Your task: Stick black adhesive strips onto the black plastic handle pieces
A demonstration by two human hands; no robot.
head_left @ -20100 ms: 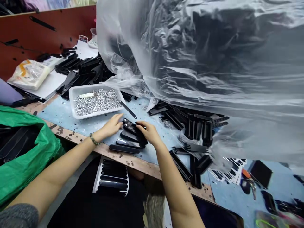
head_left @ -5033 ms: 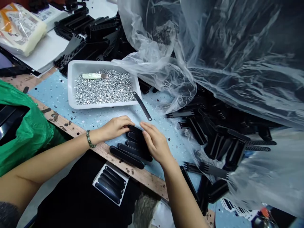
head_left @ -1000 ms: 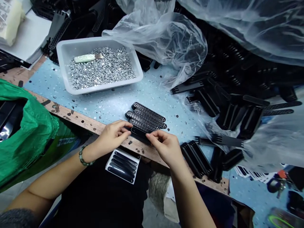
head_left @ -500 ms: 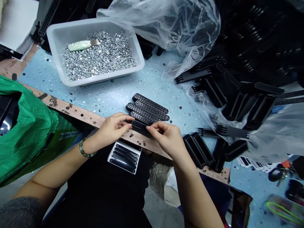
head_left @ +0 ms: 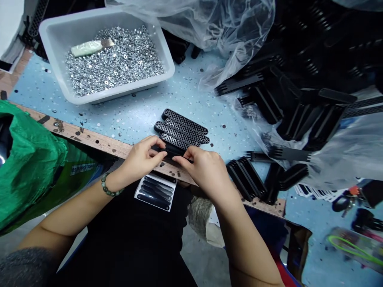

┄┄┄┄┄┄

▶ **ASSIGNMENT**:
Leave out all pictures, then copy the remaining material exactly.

▶ **RESPONSE BOX**:
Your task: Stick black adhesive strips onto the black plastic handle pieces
A demonstration by two human hands; no robot.
head_left @ -20100 ms: 
head_left @ -5033 ms: 
head_left @ -1000 ms: 
head_left @ -500 ms: 
head_left @ +0 ms: 

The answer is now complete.